-2

I am trying to create a custom function that improves the itertools pairwise function.

Unlike the pairwise function, which returns pairs of items (n=2), I would like to be able to specify the grouping length (n=x). So that I can return groups of items of a specified length. Is this possible?

So when n=2, the groupwise function should be equivalent to the itertools pairwise function. But when n=3, I would expect it to return groups of 3.

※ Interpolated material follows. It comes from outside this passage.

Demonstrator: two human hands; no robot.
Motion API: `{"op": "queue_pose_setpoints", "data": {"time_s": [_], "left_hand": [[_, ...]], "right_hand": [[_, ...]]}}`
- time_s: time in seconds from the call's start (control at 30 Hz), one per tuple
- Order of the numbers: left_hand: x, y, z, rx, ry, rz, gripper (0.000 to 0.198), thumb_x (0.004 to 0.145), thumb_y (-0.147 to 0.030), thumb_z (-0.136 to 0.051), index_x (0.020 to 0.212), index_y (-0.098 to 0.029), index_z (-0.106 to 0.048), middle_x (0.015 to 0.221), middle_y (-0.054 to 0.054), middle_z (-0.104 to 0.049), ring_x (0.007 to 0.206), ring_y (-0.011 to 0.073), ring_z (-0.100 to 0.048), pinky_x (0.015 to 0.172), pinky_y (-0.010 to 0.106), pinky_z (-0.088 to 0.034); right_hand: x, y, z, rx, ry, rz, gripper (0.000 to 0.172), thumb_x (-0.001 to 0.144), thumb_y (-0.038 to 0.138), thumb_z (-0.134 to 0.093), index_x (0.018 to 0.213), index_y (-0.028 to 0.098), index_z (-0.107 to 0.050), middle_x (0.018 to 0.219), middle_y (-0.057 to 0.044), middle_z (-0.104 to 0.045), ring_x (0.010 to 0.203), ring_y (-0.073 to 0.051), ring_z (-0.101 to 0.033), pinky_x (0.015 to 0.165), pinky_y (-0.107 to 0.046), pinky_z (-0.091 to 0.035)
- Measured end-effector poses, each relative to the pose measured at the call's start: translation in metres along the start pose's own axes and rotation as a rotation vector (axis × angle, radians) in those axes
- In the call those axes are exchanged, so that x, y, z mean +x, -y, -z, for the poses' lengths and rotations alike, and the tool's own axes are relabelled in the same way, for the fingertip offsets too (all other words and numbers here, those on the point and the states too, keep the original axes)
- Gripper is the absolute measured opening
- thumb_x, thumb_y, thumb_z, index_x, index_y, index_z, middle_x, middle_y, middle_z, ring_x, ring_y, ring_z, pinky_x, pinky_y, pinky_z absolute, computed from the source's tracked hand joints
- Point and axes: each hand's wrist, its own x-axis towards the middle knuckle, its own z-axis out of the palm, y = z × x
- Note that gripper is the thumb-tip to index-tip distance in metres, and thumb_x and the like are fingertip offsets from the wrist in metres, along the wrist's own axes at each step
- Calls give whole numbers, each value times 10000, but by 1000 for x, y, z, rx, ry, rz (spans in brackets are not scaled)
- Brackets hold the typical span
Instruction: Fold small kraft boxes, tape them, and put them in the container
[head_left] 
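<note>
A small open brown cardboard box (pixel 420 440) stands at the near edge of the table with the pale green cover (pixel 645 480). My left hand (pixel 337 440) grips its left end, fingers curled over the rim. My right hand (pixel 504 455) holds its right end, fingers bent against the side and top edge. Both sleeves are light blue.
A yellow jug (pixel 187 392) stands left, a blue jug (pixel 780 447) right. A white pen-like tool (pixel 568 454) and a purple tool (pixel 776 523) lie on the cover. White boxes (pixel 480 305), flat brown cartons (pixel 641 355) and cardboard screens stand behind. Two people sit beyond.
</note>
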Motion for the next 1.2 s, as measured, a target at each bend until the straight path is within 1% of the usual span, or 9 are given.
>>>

This is what I have so far - which is essentially the same as the pairwise function. ie. works for n=2.

Code:

from itertools import tee

my_string = 'abcdef'

def groupwise(iterable, n):
    a = tee(iterable, n)
    next(a[n-1], None)
    return zip(a[0], a[1])

for item in groupwise(my_string, 2):
    print("".join(item))

Output:

ab
bc
cd
de
ef

I am trying to modify the code above to accept n=3, n=4, n=5, ... n=x, but I cannot think of a way to provide the undetermined number of components to the zip function considering that I would like to specify any value of n <= len(my_string)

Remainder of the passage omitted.